The first thing to do when measuring crutch height is to have the person stand up straight with shoulders relaxed down. The top of the crutch should rest two fingers’ width down from the armpit. Adjusting this height is usually a simple matter of loosening two wing nuts at the bottom of the crutch and moving the center piece up or down.
The hand rest is also usually adjustable. The proper position of the hand rest allows the elbow to be bent about 15 degrees. Loosen and move the hand rest into the proper position and make sure both crutches are identical.
When walking, keep the injured leg between both crutches at all times.
Your elderly parent or grandparent, who is experiencing some unsteadiness due to a weakness in one leg, has been told by a doctor to pick up a cane at the local pharmacy. Maybe arthritis is causing right-sided hip pain. You pick up an adjustable cane or someone gives you a wooden cane to use. It is very important that you measure the cane and know which hand to use it in.

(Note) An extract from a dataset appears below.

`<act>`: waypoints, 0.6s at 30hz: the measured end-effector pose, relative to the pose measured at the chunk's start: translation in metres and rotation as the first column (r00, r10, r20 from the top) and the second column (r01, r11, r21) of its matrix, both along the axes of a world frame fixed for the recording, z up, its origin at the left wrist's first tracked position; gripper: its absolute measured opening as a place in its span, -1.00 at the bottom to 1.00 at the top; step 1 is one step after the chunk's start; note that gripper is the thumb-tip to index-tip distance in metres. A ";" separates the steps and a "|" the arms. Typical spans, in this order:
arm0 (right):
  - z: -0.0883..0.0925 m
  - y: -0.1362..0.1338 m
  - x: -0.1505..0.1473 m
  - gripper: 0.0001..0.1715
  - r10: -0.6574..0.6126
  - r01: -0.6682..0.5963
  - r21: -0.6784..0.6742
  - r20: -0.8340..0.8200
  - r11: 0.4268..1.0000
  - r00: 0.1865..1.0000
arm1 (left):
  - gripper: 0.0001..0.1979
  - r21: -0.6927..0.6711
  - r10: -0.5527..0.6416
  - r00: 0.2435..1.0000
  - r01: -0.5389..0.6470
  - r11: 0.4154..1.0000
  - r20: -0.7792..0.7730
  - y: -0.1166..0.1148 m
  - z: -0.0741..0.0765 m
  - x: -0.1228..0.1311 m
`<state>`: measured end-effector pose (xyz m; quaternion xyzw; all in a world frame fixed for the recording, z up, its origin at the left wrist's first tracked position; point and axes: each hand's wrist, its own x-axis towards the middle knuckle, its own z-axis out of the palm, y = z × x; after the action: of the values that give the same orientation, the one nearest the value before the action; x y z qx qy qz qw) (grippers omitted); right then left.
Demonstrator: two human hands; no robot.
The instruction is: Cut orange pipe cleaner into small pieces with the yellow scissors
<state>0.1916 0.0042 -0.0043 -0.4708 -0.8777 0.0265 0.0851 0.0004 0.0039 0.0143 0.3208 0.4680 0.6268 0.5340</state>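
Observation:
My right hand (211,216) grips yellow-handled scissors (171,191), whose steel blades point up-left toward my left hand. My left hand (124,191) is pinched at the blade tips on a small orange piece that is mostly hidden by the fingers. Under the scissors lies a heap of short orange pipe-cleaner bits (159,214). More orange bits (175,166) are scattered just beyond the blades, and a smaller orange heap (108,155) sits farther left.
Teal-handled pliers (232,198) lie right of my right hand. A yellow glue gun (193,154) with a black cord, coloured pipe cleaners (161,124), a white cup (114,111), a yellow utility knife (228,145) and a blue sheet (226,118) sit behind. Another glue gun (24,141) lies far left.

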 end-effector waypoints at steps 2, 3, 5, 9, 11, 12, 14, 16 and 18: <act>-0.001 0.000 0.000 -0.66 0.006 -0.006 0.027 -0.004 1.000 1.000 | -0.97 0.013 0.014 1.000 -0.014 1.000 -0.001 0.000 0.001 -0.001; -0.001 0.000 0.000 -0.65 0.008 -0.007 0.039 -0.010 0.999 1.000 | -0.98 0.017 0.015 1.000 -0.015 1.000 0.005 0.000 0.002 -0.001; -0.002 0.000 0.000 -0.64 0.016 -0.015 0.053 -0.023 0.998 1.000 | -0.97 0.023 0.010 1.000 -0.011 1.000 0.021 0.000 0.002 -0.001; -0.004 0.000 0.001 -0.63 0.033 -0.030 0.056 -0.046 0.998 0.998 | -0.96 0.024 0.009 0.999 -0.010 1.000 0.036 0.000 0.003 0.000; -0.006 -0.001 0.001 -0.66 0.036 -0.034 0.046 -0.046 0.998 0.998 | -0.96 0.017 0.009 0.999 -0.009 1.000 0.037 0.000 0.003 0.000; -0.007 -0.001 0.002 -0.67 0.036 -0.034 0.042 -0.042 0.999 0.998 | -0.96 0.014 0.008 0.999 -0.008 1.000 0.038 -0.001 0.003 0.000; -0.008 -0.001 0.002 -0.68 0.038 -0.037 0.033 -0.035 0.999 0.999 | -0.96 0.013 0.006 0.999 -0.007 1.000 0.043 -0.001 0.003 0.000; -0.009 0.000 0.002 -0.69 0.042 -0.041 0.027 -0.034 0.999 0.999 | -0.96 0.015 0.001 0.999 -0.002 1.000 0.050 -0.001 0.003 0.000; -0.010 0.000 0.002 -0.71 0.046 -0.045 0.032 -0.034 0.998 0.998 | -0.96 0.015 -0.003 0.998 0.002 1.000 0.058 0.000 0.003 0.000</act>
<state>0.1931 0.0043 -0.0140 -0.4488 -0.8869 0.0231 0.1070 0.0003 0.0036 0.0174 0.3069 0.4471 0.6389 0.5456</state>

First, to properly measure a cane, have the person you are measuring it for stand with arms comfortably hanging down by the side. Turn the cane upside down (tip up). When the person’s elbow is slightly bent, the tip of the cane should come up to the crease of the person’s wrist (where the hand joins the forearm). If the cane is made of wood, take the tip off and mark this area with a line to cut the cane to size. Then replace the tip.
Always use the cane on the side opposite the weak leg. If, for example, a person’s right leg is weak or painful, the cane should be placed in the left hand. When walking, the cane and the weak leg should come forward together.
Going up and down stairs with crutches or a cane can also be a challenge. Just remember these two rules, and you should do well:
- Up with the good, down with the bad. In other words, when going up the stairs, always lead with the strong or pain free leg, and leave the cane or crutches behind to come up with the weak or painful leg.
- When going down the stairs, lead with the bad leg and crutches or cane, and then bring the good leg down to the step.
Always use a railing if it is handy, and place both crutches or the cane in the other hand.
Practice carefully and slowly. Ease of use will come soon enough.